Jennings v. Hunt Cos.

367 F. Supp. 3d 66
CourtDistrict Court, S.D. Illinois
DecidedMarch 13, 2019
DocketNo. 18 Civ. 1793 (JFK)
StatusPublished
Cited by37 cases

This text of 367 F. Supp. 3d 66 (Jennings v. Hunt Cos.) is published on Counsel Stack Legal Research, covering District Court, S.D. Illinois primary law. Counsel Stack provides free access to over 12 million legal documents including statutes, case law, regulations, and constitutions.

Bluebook
Jennings v. Hunt Cos., 367 F. Supp. 3d 66 (S.D. Ill. 2019).

Opinion

*67FOR PLAINTIFF WILLIAM H. JENNINGS, II, Eric Robert Stern, Jonathan Scott Sack, SACK & SACK, LLP.

FOR DEFENDANTS HUNT COMPANIES, INC. and HUNT FINANCIAL SERVICES, LLC, Alexander Benjamin Spiro, Andrew Peter Marks, Jennifer J. Barrett, Nora Feher, QUINN EMANUEL URQUHART & SULLIVAN LLP.

OPINION & ORDER

JOHN F. KEENAN, United States District Judge *68Before the Court is a motion by Defendants Hunt Companies, Inc. ("HCI") and Hunt Financial Services, LLC ("HFS") (collectively, the "Defendants") to dismiss several of the claims in Plaintiff William H. Jennings II's ("Plaintiff" or "Jennings") complaint. For the reasons below, Defendants' motion is granted in part and denied in part.

I. Background

A. Factual Background

The Court takes the following facts and allegations from the complaint and, for the purposes of this motion, deems them to be true.

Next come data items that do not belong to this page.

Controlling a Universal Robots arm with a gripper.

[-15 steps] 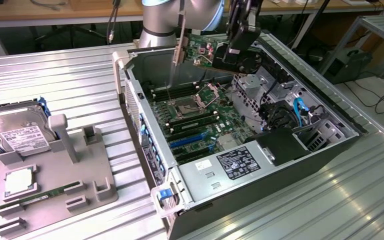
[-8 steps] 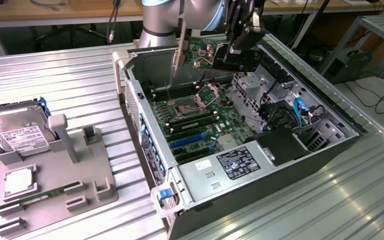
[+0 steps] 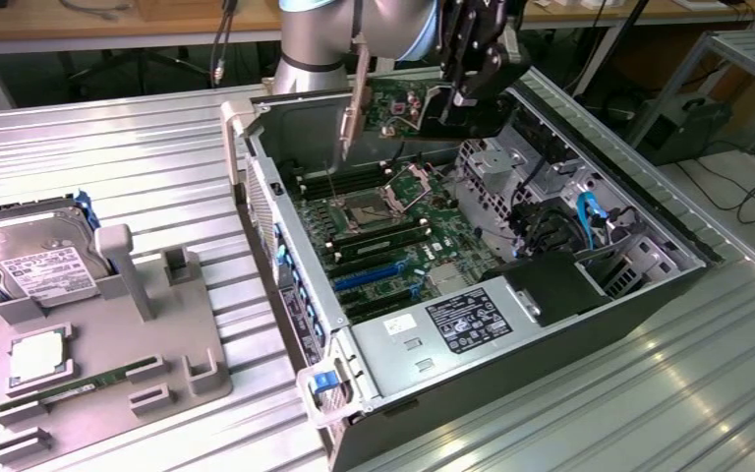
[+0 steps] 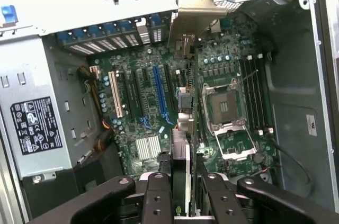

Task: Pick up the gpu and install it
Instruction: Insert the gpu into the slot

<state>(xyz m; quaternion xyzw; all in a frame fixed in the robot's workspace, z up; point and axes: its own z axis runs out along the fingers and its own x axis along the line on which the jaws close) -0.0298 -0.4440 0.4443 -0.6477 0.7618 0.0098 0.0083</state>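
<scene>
While hovering above open case [image 3: 509, 393], hand [image 4: 184, 195] half-closed, pinching gpu [image 4: 181, 152] on edge, bracket [image 4: 198, 12] pointing at rear slots [image 4: 114, 41], guessing so card drops straight into motherboard [image 4: 137, 123] slot.

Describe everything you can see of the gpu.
The gpu is a thin dark card seen edge-on, with a pale metal bracket at its far end. The gripper is shut on its near end, fingers pressing both faces. It hangs over the motherboard of the open computer case, not yet seated in a slot.
</scene>
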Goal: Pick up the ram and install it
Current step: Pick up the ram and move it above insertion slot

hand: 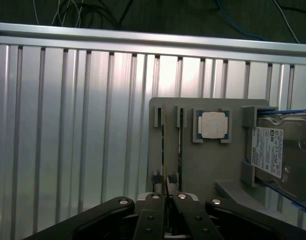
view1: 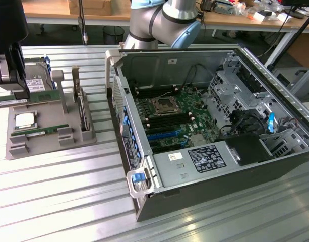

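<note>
Gripper point(view1: 17, 95) is pinched narrow on the ram point(view1: 31, 99), which it holds by its long edges over the back part of the grey tray point(view1: 51, 143) at the exterior view's left. The ram runs level along the tray. Cannot tell if it is lifted clear of its holder or still seated.

In the wrist view the gripper point(hand: 164, 179) has the ram point(hand: 163, 150) edge-on between its fingers point(hand: 155, 178). A second ram point(hand: 180, 150) sits in the slot just beside it, parallel. In the exterior view the second ram point(view1: 41, 132) lies in the tray's front slot.

The processor point(view1: 24, 120) sits in its pocket between the two sticks. The hard drive point(view1: 37, 83) stands at the tray's back, behind the gripper.

The open computer case point(view1: 144, 201) lies on the ribbed metal tabletop point(view1: 58, 191) at the exterior view's right, with its motherboard point(view1: 174, 116) exposed. It is well apart from the held ram. The arm point(view1: 164, 20) stretches across the top.
</note>
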Robot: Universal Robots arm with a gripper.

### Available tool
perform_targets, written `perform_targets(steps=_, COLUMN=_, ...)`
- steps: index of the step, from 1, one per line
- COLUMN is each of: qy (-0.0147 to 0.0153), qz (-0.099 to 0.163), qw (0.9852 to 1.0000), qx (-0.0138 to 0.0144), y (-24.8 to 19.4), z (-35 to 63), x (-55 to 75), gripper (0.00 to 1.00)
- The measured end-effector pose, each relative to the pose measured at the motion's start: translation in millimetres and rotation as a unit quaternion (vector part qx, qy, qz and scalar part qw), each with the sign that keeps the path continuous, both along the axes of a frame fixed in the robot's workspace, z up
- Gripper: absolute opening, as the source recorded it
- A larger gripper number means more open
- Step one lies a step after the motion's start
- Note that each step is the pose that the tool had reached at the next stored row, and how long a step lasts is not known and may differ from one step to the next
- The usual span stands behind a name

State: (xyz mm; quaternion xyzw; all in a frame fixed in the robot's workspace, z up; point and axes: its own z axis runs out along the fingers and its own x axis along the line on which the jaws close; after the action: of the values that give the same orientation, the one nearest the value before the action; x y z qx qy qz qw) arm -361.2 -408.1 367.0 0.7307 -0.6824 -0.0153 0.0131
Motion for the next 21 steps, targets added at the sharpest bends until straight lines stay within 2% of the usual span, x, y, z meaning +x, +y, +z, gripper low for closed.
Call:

Plaintiff is a retired Wall Street executive who resides in Connecticut. (Compl. ¶¶ 13, 18, 25.) Defendant HFS is a Delaware limited liability company and-through a string of entities-is a wholly-owned subsidiary of Defendant HCI. (Id. ¶¶ 14-15.) HFS is an SEC-registered broker-dealer that provides business advisory services and acts as a "private placement agent" for structured and other financings. (Id. ¶ 16.) Defendant HCI is a Delaware corporation with its principal place of business in El Paso, Texas. (Id. ¶ 17.)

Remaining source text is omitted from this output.